We also look to see if they have a system for managing their trash, paying their bills, managing their medicines. We look to see how aware they are of what their medications are and when to take them. We look at their bathroom to see if there are grab rails or trip hazards. We look to see if they have an animal.
A lot of the elderly live alone, and that animal is their family. A cat can live for a week without food but not water. Dogs and birds have to be fed.
We try to find info about the next of kin, who drives them to the store. A good source of information is the calendar hanging by the phone, so we take that to the hospital with us. These are things you don’t learn from paramedic school or a textbook. These are things you learn from being a good paramedic for a while.

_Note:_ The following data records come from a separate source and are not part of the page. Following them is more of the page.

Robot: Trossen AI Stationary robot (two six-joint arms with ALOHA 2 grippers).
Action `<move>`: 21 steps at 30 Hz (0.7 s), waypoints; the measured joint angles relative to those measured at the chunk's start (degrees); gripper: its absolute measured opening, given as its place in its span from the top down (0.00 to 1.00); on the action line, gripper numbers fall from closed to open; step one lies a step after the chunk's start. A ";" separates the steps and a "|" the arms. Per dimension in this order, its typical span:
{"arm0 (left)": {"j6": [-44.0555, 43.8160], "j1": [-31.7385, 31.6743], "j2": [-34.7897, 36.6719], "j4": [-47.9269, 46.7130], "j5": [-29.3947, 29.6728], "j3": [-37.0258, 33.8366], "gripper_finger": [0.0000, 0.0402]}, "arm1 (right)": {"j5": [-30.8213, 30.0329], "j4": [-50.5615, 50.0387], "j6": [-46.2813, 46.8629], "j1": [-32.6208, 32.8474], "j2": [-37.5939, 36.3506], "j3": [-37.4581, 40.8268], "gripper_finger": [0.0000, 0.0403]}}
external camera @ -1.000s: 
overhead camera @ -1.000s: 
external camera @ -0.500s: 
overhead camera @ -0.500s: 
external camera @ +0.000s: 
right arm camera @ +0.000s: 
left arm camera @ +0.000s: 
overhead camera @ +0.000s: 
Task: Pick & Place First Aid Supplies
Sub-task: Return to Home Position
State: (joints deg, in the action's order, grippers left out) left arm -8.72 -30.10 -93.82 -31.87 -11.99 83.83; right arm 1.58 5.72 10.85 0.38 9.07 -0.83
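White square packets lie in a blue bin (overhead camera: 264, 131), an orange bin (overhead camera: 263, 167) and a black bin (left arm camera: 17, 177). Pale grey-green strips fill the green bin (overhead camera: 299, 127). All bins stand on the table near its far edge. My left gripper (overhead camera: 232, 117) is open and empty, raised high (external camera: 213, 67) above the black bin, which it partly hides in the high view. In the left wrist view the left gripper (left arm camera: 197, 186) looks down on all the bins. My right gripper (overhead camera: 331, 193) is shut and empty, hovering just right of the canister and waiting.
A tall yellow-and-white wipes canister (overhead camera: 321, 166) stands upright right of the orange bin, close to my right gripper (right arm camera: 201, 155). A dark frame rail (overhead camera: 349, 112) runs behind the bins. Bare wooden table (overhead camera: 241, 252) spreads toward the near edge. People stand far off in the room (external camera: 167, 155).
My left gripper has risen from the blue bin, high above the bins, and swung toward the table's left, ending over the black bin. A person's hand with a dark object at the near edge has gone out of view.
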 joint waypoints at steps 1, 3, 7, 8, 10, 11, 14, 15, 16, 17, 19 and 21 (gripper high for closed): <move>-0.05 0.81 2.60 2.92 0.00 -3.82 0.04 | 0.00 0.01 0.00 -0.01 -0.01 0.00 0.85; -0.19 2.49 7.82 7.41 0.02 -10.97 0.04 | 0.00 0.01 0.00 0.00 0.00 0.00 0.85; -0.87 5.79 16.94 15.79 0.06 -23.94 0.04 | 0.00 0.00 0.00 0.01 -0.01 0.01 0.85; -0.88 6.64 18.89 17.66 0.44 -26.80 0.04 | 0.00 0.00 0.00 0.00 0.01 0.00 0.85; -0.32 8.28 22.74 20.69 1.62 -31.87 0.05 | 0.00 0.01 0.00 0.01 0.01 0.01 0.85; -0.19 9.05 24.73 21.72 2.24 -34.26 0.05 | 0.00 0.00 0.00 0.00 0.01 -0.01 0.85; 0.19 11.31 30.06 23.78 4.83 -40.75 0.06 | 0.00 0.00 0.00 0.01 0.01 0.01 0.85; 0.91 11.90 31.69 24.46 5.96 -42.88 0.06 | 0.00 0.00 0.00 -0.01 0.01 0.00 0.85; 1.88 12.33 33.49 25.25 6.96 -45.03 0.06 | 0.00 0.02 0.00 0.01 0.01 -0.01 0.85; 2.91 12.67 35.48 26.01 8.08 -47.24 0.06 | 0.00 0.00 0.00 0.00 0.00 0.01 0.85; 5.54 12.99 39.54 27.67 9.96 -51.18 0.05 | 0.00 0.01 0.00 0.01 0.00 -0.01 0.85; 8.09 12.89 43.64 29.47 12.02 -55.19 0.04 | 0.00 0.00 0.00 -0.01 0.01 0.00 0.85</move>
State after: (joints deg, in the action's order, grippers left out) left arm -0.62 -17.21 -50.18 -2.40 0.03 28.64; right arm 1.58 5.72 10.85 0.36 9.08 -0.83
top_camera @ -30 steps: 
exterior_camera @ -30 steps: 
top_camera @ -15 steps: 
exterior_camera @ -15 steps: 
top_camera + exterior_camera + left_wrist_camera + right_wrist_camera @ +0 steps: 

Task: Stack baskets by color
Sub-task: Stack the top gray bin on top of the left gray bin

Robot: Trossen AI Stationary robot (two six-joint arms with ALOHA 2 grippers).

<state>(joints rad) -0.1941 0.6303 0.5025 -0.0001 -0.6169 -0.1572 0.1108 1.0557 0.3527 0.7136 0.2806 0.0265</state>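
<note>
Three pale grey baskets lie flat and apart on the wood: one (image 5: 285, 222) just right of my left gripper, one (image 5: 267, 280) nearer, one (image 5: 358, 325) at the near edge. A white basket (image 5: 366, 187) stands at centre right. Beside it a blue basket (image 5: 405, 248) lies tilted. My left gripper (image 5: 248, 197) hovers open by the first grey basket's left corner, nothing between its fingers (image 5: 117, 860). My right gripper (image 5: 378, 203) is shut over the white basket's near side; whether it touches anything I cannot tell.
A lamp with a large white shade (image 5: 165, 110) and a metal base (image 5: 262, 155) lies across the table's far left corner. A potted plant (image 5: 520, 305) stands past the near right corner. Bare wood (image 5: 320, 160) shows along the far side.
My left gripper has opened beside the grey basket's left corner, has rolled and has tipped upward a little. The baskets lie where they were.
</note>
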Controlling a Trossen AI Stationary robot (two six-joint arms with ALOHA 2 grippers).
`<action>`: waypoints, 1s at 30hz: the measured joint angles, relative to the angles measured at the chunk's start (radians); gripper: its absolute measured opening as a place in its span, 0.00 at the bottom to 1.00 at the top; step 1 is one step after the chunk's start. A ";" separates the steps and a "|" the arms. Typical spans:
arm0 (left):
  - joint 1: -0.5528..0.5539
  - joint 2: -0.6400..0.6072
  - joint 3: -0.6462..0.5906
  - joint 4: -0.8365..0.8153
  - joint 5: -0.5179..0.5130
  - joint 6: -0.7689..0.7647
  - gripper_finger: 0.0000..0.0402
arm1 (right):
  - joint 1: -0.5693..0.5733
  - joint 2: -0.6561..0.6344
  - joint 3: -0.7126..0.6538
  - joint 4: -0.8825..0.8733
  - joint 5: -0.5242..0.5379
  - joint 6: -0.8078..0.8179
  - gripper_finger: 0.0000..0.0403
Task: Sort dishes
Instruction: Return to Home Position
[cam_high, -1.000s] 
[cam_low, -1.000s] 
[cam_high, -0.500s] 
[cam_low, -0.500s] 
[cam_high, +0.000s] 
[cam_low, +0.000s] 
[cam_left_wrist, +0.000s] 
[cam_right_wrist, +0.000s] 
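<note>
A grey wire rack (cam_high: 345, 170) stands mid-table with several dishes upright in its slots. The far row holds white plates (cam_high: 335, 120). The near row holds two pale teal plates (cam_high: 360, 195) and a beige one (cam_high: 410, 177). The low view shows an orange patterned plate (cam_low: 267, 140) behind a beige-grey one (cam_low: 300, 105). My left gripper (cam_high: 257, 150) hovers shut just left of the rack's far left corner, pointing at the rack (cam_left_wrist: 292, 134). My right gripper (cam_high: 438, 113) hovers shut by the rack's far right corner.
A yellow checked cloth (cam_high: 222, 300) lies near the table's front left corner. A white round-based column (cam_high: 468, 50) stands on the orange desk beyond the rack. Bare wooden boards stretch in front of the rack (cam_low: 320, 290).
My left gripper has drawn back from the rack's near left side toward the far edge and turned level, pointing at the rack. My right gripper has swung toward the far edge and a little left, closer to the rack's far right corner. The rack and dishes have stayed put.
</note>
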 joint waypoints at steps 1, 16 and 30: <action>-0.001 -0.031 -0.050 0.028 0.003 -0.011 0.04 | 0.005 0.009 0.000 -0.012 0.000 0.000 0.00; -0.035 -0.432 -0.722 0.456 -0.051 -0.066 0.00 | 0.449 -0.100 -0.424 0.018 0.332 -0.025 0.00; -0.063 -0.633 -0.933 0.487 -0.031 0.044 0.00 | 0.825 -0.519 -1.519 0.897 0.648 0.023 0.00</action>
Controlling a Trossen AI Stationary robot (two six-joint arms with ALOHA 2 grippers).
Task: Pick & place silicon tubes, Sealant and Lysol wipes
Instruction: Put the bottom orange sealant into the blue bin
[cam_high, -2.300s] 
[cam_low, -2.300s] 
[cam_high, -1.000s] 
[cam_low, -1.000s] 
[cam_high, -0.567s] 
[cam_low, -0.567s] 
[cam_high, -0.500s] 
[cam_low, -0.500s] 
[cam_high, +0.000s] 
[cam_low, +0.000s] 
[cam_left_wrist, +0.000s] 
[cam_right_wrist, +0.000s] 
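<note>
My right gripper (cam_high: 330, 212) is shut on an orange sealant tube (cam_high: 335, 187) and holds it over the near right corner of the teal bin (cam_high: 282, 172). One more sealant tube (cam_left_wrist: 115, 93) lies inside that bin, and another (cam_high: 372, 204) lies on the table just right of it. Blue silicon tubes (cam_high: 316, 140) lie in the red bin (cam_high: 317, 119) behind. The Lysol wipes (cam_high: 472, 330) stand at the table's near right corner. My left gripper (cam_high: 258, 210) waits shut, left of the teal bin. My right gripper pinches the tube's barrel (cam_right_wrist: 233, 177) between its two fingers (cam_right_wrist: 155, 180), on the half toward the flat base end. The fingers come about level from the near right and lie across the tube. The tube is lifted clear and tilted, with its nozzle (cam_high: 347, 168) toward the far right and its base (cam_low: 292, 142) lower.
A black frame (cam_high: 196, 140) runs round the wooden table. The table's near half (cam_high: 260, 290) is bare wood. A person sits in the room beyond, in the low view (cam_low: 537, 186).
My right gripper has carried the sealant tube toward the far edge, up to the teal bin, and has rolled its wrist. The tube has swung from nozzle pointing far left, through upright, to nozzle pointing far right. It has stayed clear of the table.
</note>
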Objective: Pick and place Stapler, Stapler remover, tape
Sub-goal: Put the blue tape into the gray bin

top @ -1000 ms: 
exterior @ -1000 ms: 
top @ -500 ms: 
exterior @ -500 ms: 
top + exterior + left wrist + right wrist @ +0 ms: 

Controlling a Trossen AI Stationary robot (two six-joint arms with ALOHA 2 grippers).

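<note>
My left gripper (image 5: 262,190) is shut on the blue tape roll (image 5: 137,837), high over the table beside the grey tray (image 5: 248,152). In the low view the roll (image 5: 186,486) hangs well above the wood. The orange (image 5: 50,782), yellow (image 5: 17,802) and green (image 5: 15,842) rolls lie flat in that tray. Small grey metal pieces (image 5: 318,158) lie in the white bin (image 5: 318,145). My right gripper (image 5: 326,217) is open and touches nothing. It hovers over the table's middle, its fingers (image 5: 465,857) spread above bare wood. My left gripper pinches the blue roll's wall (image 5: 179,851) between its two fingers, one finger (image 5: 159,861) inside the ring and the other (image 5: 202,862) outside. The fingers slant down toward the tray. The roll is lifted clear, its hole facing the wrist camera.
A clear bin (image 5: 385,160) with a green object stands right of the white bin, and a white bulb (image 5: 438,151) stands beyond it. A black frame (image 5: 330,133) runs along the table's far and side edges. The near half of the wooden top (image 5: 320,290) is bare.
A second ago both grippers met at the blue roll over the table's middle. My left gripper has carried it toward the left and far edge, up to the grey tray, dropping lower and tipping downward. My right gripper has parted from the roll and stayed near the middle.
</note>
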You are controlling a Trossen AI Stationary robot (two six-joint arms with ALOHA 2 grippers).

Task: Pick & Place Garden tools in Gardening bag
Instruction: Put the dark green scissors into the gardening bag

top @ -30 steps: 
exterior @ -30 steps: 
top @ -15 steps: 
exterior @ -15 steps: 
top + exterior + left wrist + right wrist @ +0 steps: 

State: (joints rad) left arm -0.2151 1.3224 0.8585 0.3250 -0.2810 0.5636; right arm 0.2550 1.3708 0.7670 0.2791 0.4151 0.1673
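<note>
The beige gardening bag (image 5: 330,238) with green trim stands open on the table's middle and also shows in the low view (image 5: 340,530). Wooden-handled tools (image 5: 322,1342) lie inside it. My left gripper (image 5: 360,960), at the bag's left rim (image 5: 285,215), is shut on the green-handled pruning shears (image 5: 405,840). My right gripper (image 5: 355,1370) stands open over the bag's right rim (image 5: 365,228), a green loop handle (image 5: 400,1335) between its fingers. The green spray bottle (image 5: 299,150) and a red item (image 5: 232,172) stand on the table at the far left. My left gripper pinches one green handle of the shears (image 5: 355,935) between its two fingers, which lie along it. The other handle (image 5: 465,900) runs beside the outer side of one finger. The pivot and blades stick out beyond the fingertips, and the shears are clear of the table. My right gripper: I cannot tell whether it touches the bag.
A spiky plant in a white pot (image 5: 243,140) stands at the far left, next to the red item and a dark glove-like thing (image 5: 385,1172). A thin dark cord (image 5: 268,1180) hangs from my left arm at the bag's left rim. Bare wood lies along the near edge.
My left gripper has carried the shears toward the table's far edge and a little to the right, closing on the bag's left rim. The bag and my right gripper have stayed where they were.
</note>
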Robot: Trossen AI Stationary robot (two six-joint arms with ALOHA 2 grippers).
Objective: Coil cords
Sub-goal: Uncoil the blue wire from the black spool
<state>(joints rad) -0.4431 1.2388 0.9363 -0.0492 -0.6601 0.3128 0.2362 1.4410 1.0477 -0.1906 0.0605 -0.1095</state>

We use a physical environment assessment tool, PEAT, invented by Chris Hendricks, one of our paramedics. It’s a quick form that medics fill out. A low score triggers a return visit from us (a Re-PEAT) to check on their welfare. We spend a lot of our own money putting up handrails and taking them to the store and fixing toilets.
What do you think of the potential for community paramedicine?
I think that it’s absolutely our job, but that “paramedicine” is a bad word. It says medicine is different in the field than it is in the hospital. It shouldn’t be.
Jim Page was an important influence in your career. What leadership lessons did you learn from him that you can pass on to others?
There are at least two, but a whole bunch more. Jim was a very humble man. He knew he was leading the whole country in this new thing called EMS, yet he would sit down and have dinner with any old body and he could remember people’s names for years.
Another lesson was when I was one of the first four staff members at JEMS. Jim always left his door open. I could overhear all of his phone conversations. There were no secrets. I thought, What a healthy way to run an organization.